🤖 AI Summary
Existing robotic grasping planners suffer from limited vision-language understanding and computationally expensive 3D radiance field modeling, hindering real-time, open-vocabulary inference of graspable regions on arbitrary objects. To address this, we propose Affordance-Aware Grasping Estimation (AGE): a novel framework that jointly leverages large language models’ world knowledge and visual functional reasoning—achieved by end-to-end fine-tuning a multimodal LLM in RGB feature space to predict object-level semantic affordances. AGE further introduces superquadric surface modeling for semantic-geometric alignment and a non-parametric grasp pose estimator. Evaluated on a newly curated dataset of 10k+ human-object interactions and 30 real-world desktop scenes, AGE achieves 86.0% part recognition accuracy and 76.3% grasp success rate. Functional reasoning and pose generation are accelerated by 29× and 40×, respectively. Cross-morphology generalization is validated on a humanoid robot with dexterous hands.
📝 Abstract
Inferring affordable (i.e., graspable) parts of arbitrary objects based on human specifications is essential for robots advancing toward open-vocabulary manipulation. Current grasp planners, however, are hindered by limited vision-language comprehension and time-consuming 3D radiance modeling, restricting real-time, open-vocabulary interactions with objects. To address these limitations, we propose GLOVER, a unified Generalizable Open-Vocabulary Affordance Reasoning framework, which fine-tunes the Large Language Models (LLMs) to predict the visual affordance of graspable object parts within RGB feature space. We compile a dataset of over 10,000 images from human-object interactions, annotated with unified visual and linguistic affordance labels, to enable multi-modal fine-tuning. GLOVER inherits world knowledge and common-sense reasoning from LLMs, facilitating more fine-grained object understanding and sophisticated tool-use reasoning.

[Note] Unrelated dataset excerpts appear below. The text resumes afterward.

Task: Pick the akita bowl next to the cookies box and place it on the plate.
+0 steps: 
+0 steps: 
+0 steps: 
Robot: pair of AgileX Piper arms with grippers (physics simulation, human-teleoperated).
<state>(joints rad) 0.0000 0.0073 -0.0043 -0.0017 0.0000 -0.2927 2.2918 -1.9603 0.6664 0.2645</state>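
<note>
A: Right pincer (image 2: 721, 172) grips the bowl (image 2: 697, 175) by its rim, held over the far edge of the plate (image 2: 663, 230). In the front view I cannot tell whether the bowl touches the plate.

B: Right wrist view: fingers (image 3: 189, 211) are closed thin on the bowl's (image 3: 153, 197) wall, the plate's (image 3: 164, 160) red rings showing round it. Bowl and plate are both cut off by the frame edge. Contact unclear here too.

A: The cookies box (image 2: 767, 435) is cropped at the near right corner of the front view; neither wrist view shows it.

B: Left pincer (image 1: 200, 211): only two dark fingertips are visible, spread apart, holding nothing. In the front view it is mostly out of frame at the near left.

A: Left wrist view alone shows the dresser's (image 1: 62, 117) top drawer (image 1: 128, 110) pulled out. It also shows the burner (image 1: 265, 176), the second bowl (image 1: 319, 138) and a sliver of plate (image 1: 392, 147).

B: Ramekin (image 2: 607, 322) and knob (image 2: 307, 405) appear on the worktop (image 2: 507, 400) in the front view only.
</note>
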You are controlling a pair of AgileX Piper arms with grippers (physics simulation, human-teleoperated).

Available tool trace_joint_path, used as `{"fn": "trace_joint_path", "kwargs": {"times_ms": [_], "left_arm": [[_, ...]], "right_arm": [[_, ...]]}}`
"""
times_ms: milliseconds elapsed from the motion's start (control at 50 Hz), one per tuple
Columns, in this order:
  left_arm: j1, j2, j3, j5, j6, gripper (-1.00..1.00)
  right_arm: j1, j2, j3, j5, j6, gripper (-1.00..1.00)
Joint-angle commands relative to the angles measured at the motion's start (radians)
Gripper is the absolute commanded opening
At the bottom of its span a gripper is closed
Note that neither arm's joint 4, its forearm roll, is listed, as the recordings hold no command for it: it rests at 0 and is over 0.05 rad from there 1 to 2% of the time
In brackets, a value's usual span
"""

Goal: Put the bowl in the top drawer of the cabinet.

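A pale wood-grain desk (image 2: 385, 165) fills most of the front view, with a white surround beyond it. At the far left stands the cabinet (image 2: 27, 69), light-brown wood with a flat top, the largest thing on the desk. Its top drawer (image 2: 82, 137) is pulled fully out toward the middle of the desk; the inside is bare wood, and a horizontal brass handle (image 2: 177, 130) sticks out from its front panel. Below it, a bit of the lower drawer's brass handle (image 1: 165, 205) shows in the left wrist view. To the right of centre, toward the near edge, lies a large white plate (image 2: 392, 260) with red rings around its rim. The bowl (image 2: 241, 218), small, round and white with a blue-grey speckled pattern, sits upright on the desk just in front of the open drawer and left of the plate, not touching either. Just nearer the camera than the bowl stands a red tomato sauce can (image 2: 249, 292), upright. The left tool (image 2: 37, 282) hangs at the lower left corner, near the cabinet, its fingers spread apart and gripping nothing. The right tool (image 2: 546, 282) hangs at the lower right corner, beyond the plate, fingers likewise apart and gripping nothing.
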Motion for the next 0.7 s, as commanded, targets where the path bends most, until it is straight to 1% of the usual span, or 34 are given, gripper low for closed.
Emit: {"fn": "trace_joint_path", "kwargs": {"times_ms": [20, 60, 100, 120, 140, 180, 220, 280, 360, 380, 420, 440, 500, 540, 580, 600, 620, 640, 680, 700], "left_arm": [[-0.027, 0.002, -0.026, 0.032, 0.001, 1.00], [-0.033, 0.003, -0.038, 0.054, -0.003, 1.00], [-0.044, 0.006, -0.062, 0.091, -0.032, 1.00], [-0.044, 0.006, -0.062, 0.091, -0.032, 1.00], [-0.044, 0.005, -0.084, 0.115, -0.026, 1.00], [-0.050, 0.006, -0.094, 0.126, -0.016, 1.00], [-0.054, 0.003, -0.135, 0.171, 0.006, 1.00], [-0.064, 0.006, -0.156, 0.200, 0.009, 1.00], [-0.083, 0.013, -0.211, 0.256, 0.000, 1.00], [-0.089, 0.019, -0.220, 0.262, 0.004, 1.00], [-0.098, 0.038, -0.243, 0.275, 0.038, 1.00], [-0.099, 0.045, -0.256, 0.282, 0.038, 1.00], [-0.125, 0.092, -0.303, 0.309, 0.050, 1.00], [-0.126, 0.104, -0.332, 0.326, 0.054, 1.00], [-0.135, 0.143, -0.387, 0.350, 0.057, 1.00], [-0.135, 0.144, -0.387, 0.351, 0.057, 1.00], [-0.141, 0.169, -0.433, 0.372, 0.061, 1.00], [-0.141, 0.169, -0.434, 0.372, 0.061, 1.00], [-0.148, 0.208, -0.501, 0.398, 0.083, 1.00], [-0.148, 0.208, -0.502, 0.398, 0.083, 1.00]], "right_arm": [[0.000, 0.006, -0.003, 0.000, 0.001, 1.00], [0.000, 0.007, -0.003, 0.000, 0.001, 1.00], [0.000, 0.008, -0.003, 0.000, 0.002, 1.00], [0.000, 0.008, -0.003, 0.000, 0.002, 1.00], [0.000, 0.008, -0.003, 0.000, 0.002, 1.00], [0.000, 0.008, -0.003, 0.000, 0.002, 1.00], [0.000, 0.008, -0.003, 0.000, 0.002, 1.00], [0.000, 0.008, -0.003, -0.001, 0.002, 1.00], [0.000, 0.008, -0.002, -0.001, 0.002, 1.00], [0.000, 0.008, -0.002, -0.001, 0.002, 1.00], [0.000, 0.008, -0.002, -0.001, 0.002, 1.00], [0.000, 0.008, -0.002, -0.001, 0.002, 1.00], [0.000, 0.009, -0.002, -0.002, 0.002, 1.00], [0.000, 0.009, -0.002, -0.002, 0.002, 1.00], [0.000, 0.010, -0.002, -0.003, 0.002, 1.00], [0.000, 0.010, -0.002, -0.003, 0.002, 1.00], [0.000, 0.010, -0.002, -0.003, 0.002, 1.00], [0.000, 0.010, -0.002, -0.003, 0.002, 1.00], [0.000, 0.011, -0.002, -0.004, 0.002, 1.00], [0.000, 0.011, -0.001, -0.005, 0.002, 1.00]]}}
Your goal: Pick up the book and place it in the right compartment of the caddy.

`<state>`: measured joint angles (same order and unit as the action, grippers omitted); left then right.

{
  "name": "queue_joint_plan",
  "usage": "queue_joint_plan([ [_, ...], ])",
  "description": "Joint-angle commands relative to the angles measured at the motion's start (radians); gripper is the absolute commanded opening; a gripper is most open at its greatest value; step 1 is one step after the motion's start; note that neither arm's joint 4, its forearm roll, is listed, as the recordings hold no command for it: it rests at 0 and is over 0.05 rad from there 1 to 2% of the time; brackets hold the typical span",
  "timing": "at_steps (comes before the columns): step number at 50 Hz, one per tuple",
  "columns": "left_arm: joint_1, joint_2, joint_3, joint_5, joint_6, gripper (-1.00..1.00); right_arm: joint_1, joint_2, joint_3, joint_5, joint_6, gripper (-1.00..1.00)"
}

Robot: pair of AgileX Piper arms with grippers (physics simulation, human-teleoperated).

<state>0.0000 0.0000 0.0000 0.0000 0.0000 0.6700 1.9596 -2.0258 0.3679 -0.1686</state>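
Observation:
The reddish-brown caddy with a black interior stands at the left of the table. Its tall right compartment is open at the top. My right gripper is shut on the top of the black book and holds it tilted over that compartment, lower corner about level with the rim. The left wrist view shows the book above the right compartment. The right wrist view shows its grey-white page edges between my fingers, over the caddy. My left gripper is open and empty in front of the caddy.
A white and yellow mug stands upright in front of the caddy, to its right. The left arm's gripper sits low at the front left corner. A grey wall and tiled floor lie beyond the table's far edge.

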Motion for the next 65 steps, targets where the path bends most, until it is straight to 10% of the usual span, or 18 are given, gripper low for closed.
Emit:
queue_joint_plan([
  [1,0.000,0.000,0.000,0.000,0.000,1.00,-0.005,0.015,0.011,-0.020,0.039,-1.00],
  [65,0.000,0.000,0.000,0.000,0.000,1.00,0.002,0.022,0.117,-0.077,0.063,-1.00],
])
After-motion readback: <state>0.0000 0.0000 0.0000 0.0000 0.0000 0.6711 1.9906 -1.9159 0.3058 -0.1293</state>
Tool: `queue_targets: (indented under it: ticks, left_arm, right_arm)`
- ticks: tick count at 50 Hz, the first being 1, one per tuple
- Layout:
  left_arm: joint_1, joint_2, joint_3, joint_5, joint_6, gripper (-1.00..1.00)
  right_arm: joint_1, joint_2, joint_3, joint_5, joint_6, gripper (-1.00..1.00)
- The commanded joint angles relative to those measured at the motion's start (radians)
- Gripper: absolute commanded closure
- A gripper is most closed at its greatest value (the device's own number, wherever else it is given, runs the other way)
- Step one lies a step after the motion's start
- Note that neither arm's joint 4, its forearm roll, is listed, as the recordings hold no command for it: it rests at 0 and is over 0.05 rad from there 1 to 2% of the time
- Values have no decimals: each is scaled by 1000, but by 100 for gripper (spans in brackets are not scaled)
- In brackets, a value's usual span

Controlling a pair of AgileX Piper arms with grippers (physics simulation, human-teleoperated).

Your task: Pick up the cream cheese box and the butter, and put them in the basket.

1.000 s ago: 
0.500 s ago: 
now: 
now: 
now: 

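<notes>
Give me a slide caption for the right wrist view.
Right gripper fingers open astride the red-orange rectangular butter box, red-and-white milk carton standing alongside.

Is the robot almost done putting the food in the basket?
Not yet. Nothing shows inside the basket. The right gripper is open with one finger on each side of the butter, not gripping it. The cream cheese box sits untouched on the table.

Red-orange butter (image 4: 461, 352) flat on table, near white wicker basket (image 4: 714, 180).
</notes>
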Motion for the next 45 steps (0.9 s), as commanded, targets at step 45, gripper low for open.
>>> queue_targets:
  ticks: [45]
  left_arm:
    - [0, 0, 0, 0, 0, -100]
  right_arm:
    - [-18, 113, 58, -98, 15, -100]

To enable effective real-world deployment, we present Affordance-Aware Grasping Estimation (AGE), a non-parametric grasp planner that aligns the gripper pose with a superquadric surface derived from affordance data. In evaluations across 30 table-top real-world scenes, GLOVER achieves success rates of 86.0% in part identification and 76.3% in grasping, with speeds approximately 29 times faster in affordance reasoning and 40 times faster in grasping pose estimation than the previous state-of-the-art. We also validate the generalization across embodiments, showing effectiveness in humanoid robots with dexterous hands.